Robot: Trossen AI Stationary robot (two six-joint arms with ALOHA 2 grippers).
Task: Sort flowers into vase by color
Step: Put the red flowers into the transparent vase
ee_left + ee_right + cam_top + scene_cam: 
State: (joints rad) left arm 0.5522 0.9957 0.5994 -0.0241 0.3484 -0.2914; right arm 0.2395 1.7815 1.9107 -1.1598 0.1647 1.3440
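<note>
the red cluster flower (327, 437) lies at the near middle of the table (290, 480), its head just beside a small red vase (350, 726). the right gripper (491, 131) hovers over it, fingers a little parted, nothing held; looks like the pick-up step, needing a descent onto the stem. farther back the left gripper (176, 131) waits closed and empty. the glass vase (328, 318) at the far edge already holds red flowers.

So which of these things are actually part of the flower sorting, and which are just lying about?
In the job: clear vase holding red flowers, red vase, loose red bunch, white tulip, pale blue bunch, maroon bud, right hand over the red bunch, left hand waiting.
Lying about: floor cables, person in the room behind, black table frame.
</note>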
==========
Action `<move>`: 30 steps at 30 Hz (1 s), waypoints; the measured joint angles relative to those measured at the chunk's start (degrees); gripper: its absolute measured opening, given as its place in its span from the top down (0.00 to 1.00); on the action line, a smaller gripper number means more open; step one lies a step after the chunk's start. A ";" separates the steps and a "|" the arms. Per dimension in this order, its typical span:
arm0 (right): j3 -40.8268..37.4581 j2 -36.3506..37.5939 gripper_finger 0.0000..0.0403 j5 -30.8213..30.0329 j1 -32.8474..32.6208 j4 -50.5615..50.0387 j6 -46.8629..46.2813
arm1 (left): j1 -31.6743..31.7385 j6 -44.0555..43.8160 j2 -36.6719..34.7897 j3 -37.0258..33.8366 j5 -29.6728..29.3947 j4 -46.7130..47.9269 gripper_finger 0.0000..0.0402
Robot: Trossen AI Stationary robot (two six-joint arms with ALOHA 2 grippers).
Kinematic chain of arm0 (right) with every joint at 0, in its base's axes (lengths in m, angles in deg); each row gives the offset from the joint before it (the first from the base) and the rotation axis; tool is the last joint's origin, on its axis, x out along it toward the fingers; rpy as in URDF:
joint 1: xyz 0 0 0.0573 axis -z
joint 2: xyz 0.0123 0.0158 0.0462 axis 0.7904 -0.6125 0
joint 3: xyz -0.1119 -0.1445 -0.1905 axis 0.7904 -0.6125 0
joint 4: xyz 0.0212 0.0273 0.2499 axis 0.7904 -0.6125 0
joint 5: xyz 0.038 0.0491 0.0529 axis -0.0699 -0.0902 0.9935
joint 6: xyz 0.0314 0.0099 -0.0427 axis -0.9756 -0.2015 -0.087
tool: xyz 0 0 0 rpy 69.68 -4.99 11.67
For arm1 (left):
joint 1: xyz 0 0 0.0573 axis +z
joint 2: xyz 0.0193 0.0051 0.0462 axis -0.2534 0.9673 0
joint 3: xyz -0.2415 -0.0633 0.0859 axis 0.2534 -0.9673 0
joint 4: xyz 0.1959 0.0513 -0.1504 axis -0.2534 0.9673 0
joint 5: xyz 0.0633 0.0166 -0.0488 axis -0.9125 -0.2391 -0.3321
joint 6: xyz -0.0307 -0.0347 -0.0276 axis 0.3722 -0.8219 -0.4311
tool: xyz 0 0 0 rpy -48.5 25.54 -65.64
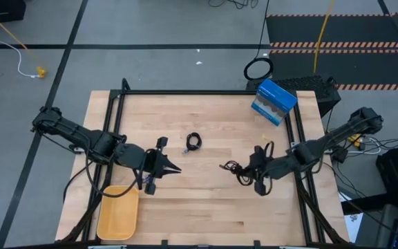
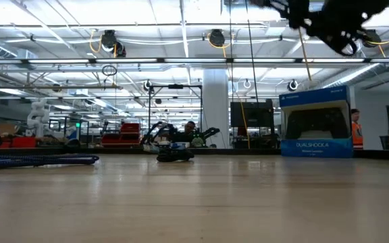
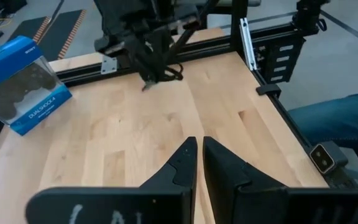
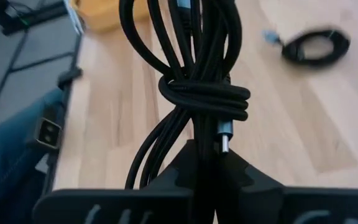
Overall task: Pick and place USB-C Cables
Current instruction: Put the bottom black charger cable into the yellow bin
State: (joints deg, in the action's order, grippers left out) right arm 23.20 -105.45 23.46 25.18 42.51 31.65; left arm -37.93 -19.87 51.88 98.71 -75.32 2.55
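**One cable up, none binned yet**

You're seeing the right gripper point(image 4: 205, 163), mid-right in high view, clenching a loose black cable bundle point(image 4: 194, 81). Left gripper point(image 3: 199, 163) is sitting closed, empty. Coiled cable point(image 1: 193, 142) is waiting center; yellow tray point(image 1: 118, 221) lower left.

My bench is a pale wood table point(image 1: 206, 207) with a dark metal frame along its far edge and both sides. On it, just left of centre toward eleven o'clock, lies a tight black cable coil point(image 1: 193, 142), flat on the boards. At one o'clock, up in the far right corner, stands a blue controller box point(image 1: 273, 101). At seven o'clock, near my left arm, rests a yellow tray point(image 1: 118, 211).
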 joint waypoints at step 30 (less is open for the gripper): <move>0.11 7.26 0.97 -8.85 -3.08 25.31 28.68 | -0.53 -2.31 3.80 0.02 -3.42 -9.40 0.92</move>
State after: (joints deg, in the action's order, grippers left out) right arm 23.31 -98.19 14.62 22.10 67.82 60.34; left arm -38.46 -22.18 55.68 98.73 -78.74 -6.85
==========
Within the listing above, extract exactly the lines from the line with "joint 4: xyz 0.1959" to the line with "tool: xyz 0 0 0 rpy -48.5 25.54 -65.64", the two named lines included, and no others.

## [ANSWER BOX]
joint 4: xyz 0.1959 0.0513 -0.1504 axis -0.2534 0.9673 0
joint 5: xyz 0.0633 0.0166 -0.0488 axis -0.9125 -0.2391 -0.3321
joint 6: xyz -0.0307 -0.0347 -0.0276 axis 0.3722 -0.8219 -0.4311
tool: xyz 0 0 0 rpy -48.5 25.54 -65.64

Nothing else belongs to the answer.